山からの便り (29W関谷)
 私の所へ来る年賀状の中に山からの便りがある。山登りで出会った人達からの年賀状、学校山岳部の先輩・同輩・後輩達からの年賀状である。山岳部の仲間達は毎年忘年会、又は学校の山荘へ行った時、仲間達は山へ行った最近の話が出るので、これらの仲間達からの年賀状に山の事は書いてあるが比較的少ない。しかし、山登りで出会った人達、ある山小屋で雨のために閉じ込められて、何泊もしている間に話合った人達、何の連絡も無しに再び山で出会った人達、ある山小屋に同宿し、次の日も次の山小屋に又同宿した人達、これらの人達からの年賀状、北は北海道から、南は四国・九州と範囲は結構広い。そう言う人達とは、仲々その後会う機会も少ないまゝ時が過ぎて行った。
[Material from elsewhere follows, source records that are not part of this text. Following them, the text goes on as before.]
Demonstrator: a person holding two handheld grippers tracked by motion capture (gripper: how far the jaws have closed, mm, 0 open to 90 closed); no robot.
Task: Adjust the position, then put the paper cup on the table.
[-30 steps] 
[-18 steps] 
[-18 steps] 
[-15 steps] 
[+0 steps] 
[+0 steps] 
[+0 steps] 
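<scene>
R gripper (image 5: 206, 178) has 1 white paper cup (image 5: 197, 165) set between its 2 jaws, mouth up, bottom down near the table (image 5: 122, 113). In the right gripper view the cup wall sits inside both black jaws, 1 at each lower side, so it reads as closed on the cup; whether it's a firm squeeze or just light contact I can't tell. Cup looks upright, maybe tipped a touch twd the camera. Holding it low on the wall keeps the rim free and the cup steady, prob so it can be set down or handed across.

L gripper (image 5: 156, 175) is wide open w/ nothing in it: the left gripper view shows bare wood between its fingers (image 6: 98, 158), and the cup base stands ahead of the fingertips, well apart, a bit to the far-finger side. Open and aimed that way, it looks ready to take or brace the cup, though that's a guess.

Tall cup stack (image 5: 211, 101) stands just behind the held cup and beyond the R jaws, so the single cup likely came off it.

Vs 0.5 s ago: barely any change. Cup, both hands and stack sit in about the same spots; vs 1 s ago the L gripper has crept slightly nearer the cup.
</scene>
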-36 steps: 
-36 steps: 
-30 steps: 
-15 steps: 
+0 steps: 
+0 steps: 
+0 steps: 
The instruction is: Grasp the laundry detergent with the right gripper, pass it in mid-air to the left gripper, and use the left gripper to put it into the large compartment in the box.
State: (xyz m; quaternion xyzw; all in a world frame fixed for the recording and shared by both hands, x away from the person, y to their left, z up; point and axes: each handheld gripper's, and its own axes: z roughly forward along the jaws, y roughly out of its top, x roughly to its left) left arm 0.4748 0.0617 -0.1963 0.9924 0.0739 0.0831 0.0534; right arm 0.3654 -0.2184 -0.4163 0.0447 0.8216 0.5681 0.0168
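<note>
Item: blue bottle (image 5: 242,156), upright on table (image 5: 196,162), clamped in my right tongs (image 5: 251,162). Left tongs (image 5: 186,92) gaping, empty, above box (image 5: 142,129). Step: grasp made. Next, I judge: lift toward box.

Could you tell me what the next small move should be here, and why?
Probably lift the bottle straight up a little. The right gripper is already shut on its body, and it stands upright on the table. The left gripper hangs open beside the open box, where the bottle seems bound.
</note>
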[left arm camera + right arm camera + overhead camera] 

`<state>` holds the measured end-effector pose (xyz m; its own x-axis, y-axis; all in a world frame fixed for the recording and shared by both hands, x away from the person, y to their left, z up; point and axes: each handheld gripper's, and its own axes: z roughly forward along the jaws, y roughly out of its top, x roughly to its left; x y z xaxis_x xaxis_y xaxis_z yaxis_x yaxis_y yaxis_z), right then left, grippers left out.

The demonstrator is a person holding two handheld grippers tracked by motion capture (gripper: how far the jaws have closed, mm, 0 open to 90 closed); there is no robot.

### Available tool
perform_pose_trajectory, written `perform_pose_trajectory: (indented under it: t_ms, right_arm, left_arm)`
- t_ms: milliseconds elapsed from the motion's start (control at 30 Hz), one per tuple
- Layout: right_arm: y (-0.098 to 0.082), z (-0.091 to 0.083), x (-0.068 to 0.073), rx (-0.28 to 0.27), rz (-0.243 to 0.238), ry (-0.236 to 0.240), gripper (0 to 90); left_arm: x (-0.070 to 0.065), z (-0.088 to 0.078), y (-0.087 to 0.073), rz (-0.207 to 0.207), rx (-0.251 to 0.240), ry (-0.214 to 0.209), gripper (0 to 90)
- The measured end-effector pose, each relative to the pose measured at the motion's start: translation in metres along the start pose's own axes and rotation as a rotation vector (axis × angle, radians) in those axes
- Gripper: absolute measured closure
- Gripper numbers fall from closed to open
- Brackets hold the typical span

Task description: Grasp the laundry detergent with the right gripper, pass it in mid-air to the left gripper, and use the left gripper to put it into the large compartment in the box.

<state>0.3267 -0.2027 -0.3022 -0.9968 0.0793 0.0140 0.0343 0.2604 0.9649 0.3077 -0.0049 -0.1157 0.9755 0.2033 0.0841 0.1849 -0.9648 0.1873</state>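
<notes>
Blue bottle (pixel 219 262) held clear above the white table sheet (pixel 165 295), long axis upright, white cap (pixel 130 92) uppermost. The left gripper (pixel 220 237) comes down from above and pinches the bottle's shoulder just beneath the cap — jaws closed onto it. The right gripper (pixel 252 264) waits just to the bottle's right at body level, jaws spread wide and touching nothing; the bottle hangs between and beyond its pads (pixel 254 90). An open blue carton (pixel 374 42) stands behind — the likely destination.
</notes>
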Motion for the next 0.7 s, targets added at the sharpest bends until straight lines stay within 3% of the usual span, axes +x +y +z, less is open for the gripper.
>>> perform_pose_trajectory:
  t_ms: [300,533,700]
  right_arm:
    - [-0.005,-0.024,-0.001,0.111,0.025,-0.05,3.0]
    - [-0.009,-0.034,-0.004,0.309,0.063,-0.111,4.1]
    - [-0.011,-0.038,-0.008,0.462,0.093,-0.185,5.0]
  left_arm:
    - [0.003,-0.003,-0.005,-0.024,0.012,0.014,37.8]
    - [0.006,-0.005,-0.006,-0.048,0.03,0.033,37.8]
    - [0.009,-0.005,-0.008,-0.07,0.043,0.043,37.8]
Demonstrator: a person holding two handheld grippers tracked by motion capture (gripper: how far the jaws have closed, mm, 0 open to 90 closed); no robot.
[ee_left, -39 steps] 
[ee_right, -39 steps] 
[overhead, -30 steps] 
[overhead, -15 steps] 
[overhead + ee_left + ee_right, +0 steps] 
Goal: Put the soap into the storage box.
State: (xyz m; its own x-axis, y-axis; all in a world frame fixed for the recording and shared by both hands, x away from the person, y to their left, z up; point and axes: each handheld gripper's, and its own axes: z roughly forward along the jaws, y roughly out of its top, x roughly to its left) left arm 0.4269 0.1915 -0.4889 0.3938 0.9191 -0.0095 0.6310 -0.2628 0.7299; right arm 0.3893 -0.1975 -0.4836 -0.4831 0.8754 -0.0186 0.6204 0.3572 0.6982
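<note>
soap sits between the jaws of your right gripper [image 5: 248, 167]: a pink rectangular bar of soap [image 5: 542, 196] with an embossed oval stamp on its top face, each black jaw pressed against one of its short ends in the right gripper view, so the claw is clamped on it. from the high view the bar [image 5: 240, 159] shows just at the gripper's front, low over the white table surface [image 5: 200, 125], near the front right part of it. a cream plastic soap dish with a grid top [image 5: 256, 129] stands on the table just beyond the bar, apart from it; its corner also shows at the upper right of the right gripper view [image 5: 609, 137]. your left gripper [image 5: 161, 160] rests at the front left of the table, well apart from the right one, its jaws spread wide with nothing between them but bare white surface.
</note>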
 逢うことの少ない山友達から毎年来る年賀状の中には、前年山へ行った総纏めの報告として、所狭しと山の記録が一杯書いてある。ある年賀状の中には、今年の山行き予定まで丁寧に書いてあるものもある。それらの年賀状を一枚々読んでいると、その人達と出会った時の事が想い出される。ある年賀状の中には、元気よく山登りを続けている人達もいるかと思うと、何かの都合で去年は山登りが出来なかった等と千差万別である。読んでいる内に、羨ましくなるような山旅をしている人もいて、私自身刺激されて行って見たくなるような山もあった。これらの人達と、次に出会う機会は困難であるが、山の便りだけは楽しみにしている。
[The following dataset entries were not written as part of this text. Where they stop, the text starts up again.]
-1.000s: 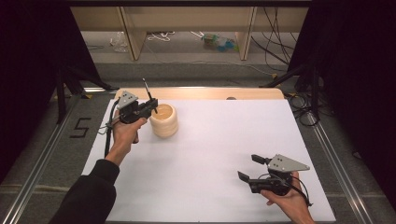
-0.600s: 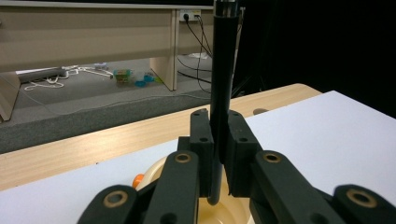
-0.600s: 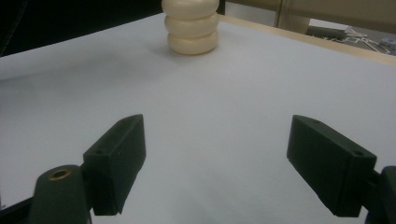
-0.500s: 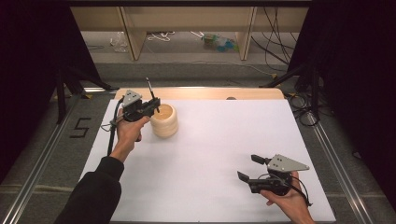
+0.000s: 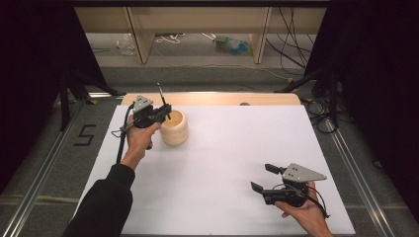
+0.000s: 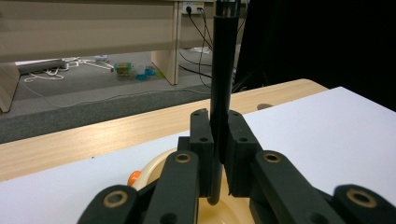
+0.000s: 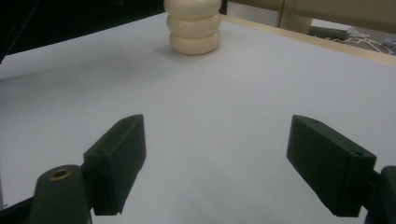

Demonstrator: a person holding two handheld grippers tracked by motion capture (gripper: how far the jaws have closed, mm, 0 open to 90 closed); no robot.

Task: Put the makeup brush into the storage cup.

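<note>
Two claws — left claw (image 6: pixel 219 154) clamping slim black rod (image 6: pixel 220 84) over ribbed cream pot (image 5: pixel 174 127), right claw (image 7: pixel 215 163) agape, empty

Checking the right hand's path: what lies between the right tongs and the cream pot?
Nothing: bare white table cover runs from the right tongs to the cream pot, seen in the right gripper view.
</note>
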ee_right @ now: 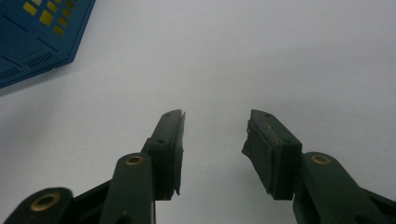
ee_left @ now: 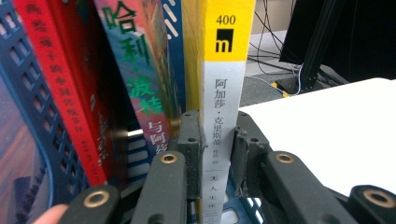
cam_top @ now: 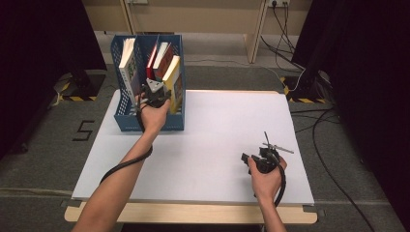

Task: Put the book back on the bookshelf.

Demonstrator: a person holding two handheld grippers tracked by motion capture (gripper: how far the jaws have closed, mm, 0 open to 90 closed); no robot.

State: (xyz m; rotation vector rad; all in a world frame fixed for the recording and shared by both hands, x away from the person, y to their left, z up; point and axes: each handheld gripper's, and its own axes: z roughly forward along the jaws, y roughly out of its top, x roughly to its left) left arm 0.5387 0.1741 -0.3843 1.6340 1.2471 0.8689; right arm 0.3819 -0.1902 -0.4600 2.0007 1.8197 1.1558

 年賀状以外での山の便りもある。山へ行って来た報告を、絵葉書や写真を含めた手紙が届くことがしばしばある。そうなると私も相手の趣味に合わせて、高山植物・季節毎の山の写真を葉書大に伸ばして、返事を書く事にしている。
 横浜の土肥さんから、去年末(1995年)重い封筒が届いた。土肥さんはセミプロ山岳写真家であり、封筒の中身は、仲間達で作ったカレンダーであった。土肥さん自身が撮った写真が第一面にあった。早春燕岳からの槍ヶ岳の写真である。この山岳写真カレンダーを、本箱の上に飾って毎日眺めていた。